Des costumes qui s’effacent et des drames qui émergent

Par Claire Cornaz :

Une critique sur le spectacle :

Les Femmes Savantes / De Molière / Mise en scène de Vincent Bonillo / Théâtre du Grand-Champ / Le 02 et 03 mars 2022 / Plus d’infos.

© Philippe Pache

Le théâtre de Grand-Champ accueille en ce début d’année 2022 la Cie Voix Publique et le metteur en scène Vincent Bonillo, pour une représentation des Femmes Savantes de Molière qui met l’accent sur les conflits secouant cette famille, au nom de la science et de la philosophie.

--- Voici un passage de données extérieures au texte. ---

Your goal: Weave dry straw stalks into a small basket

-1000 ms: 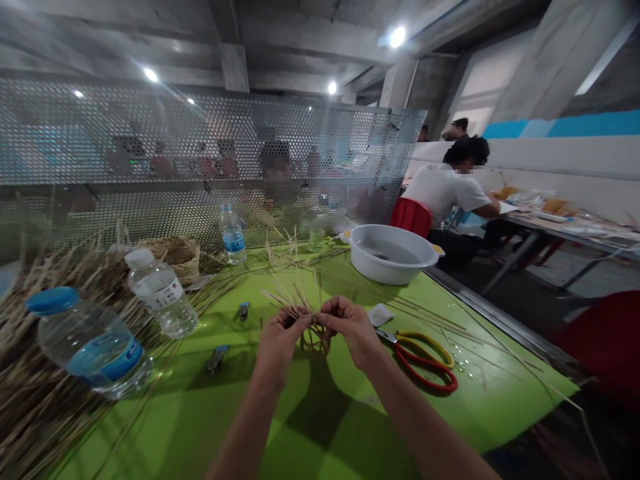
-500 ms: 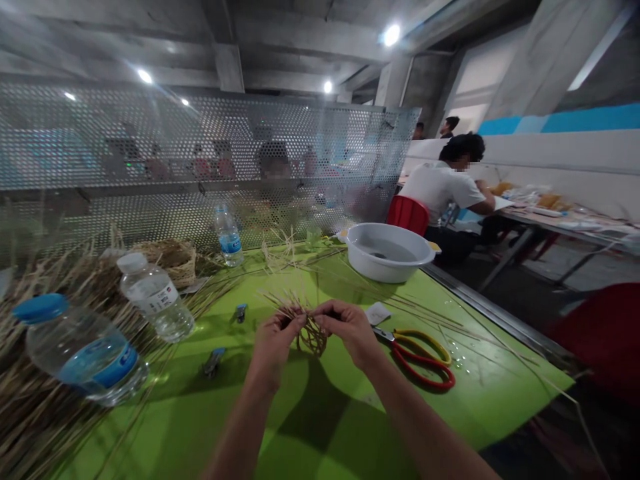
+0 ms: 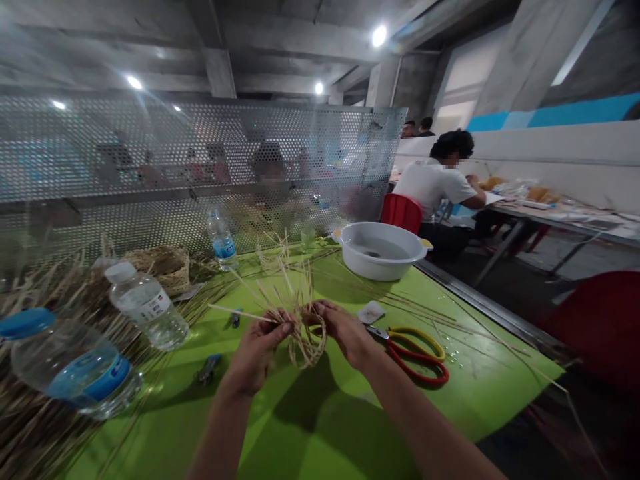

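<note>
Between my hands, above the green table (image 3: pixel 210 433), is a small piece of straw weaving (image 3: pixel 307 347), with a looped rim toward me and loose straw ends fanning out on the far side. My left hand (image 3: pixel 263 343) pinches its left side, thumb on top, and a pale strand sticks out leftward past the fingers. My right hand (image 3: pixel 343 330) grips the right side; its fingertips are partly hidden behind the weave. Scissors (image 3: pixel 417 353) with one red and one yellow handle lie right of my right hand.
Water bottles (image 3: pixel 147 307) stand at the left, beside a heap of dry straw (image 3: pixel 45 427) and a woven basket (image 3: pixel 160 267). Two small clips (image 3: pixel 209 368) lie left of my hands. A white basin (image 3: pixel 383 257) holds water at the back right. A person (image 3: pixel 435 177) sits beyond.
The weaving has been turned, so its looped rim shows more toward me. My hands have moved slightly apart, and the view has shifted a little to the right.
</note>
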Motion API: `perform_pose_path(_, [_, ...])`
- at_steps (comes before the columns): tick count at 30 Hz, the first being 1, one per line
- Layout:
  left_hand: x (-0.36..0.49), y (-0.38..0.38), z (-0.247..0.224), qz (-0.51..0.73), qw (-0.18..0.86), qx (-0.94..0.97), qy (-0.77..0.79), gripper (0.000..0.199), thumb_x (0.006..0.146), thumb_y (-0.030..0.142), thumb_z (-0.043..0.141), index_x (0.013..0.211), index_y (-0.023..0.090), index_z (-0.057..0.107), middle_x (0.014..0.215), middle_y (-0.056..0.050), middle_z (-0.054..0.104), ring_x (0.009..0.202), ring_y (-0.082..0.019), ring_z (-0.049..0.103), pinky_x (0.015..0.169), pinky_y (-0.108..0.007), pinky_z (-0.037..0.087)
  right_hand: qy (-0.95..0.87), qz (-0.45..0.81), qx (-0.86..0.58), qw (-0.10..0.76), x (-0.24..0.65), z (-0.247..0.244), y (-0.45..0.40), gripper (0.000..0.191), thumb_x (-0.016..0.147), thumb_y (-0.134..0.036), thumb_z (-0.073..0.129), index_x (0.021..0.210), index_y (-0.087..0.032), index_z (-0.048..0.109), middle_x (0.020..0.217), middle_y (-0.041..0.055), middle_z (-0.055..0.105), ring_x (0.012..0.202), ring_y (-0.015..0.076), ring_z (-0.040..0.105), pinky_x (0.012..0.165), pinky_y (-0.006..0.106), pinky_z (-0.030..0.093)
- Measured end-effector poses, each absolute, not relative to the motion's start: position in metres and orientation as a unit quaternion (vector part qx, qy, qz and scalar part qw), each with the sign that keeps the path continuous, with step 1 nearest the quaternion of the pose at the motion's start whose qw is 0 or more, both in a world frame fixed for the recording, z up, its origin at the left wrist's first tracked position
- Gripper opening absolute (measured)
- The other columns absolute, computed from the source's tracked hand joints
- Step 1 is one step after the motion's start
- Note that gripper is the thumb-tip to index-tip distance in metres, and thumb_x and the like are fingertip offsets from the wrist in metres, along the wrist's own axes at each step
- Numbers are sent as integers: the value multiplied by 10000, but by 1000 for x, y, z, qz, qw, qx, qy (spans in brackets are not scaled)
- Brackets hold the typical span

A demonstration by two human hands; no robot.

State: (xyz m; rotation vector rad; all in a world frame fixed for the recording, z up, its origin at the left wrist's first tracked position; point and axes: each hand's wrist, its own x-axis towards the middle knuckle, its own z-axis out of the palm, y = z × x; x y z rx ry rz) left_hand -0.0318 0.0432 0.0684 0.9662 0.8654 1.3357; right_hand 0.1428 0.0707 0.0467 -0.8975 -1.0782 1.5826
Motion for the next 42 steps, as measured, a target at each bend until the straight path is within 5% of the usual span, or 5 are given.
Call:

Habillée de quatre chaises, de paravents et d’un portant à vêtements sur roulettes, la scène se présente d’abord de manière propre et modeste. Pendant la première moitié de la représentation, les comédiens et comédiennes usent des costumes mis à disposition sur le portant et se changent au fil de leurs répliques. Chrysale, le père de famille, retire son costume de travail pour enfiler un jogging ; tandis que les femmes savantes – Philaminte, la mère, Bélise, la tante et Armande, la fille aînée – superposent les tenues, enfilant des robes par-dessus leurs vêtements afin de préparer leur leçon à venir avec le bel-esprit Trissotin. L’hilarité se déclenche lorsqu’enfin cette démonstration a lieu et qu’on peut admirer la manière dont les femmes savantes suivent leur héros, maquillées, les cheveux coiffés de guirlandes et portant des accoutrements excentriques, tout à fait emblématiques de l’absurdité des propos tenus par Trissotin. 

Mais dès lors que cette scène se termine, le portant à vêtements est mis de côté et le rythme soutenu de la comédie laisse place à celui, plus lent, d’un drame familial. Des papiers sont lancés avec colère, des chaises sont déplacées et des ballons éclatés, des paravents poussés à l’annonce du mariage entre Henriette et Trissotin. La propreté qui régnait sur la scène laisse place au désordre qui ronge cette famille et leur demeure.  Les femmes savantes retirent leur maquillage, retrouvent des tenues contemporaines moins extravagantes.  La douleur et le chagrin que peuvent ressentir les personnages se donne à voir, comme lorsque Clitandre et Henriette voient leur mariage compromis, ou lorsque Armande souffre de la relation entre sa sœur et son ancien prétendant. La comédie prend presque des allures de tragédie, Vincent Bonillo mettant l’accent sur les aspects les plus sombres de la pièce.